WHAT YOU ARE ASKED TO DO –
Restate word for word the section of the entries that opens at the line containing "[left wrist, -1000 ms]" and closes at the line containing "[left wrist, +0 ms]", both lines kept, pictures dropped.

══ RECORDS FOR THE EXERCISE ══

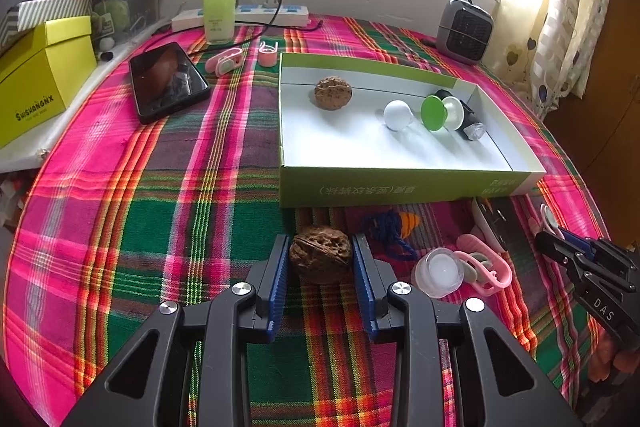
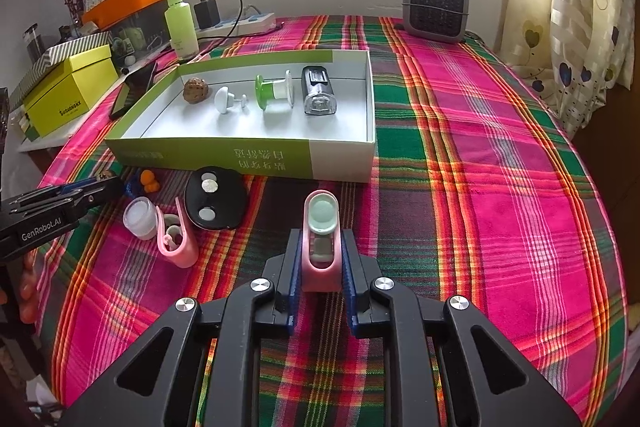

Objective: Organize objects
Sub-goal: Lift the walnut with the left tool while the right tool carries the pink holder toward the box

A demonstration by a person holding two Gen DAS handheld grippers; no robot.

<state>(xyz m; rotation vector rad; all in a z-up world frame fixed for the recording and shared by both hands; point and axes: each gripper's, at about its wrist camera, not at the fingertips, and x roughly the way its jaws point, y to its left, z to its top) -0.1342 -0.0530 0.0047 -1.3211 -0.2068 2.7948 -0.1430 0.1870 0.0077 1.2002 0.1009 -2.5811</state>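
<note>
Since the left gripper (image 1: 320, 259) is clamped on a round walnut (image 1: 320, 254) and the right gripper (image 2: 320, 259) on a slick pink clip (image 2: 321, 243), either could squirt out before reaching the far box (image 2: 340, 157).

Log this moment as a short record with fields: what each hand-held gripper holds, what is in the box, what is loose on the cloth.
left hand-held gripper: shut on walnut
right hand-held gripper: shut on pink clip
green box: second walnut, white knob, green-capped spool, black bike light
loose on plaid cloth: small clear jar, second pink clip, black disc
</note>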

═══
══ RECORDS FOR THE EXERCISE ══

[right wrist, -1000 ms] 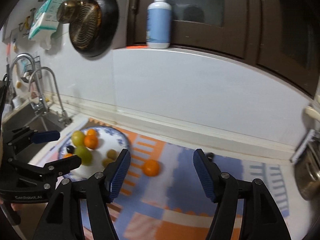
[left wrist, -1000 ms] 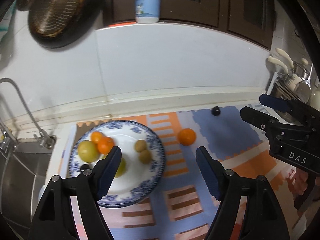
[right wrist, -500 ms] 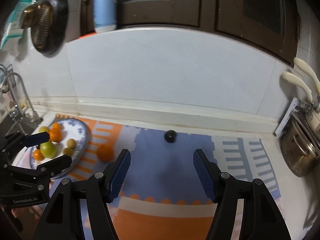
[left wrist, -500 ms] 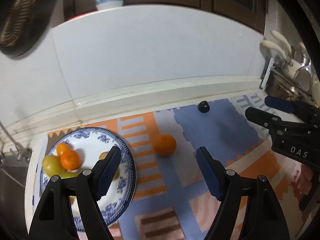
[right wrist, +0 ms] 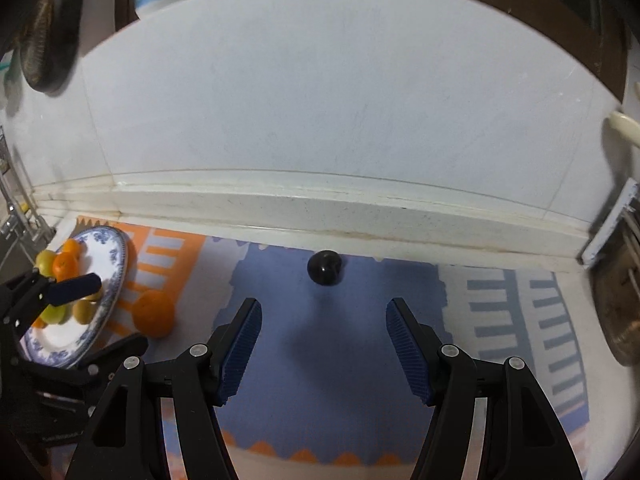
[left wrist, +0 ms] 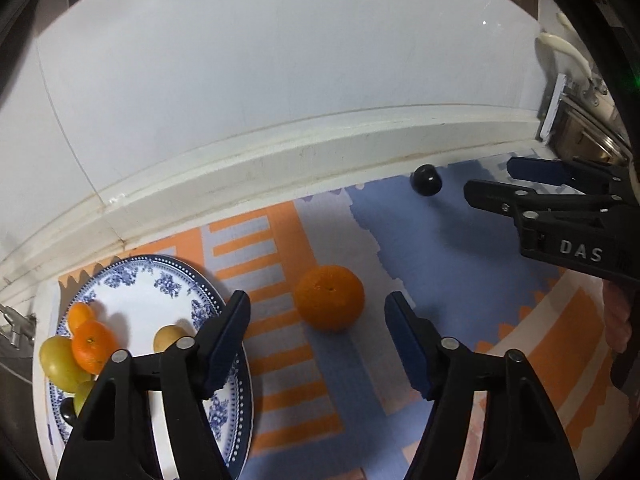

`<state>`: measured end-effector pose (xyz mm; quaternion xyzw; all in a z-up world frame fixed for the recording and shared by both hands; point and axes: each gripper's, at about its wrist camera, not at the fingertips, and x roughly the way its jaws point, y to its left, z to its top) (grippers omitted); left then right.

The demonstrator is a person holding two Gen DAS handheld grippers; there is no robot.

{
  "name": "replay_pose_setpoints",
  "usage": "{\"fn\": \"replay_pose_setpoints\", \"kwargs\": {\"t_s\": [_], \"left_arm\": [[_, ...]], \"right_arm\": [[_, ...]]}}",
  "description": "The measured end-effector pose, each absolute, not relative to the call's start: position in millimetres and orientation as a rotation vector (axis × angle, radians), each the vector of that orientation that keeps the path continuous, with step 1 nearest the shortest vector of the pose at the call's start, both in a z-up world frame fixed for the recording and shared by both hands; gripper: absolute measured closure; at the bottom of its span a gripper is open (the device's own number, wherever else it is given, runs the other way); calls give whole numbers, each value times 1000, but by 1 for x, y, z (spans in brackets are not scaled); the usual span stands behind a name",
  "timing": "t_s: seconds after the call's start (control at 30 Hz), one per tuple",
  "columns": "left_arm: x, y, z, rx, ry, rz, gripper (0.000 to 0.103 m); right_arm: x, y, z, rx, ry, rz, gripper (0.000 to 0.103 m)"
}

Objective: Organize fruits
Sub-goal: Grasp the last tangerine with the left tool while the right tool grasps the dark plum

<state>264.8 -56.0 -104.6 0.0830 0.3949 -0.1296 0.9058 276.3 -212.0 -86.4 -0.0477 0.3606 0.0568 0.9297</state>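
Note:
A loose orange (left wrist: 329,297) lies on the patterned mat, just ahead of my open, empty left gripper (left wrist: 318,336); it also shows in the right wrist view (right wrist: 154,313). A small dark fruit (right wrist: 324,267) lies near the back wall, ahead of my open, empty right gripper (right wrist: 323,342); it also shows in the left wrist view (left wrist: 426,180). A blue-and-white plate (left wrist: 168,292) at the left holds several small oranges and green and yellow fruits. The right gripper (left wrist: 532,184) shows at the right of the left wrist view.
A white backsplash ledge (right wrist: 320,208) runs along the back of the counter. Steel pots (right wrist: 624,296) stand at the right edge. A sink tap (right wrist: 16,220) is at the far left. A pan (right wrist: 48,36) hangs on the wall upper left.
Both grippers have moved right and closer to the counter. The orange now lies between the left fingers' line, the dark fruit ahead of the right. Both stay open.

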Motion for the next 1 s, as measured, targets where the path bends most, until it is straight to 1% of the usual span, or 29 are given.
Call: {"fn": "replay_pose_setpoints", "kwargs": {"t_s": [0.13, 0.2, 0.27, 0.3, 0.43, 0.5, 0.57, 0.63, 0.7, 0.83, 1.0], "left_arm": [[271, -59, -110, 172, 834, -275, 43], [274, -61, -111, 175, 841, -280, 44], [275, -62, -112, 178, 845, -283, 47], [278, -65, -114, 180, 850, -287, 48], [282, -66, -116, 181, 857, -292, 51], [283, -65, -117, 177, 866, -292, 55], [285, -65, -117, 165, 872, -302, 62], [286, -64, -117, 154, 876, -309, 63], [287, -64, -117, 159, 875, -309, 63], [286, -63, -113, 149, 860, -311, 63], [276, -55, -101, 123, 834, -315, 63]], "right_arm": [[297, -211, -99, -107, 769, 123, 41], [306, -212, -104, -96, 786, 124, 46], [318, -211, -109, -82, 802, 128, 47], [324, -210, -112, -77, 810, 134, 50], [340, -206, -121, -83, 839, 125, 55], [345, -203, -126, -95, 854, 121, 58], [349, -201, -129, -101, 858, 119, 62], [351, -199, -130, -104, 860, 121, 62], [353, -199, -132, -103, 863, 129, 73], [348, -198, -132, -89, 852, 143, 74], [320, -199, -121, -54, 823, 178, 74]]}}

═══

ANSWER SPACE –
[left wrist, -1000 ms] 
[right wrist, -500 ms] 
[left wrist, -500 ms] 
[right wrist, +0 ms] 
[left wrist, +0 ms] 

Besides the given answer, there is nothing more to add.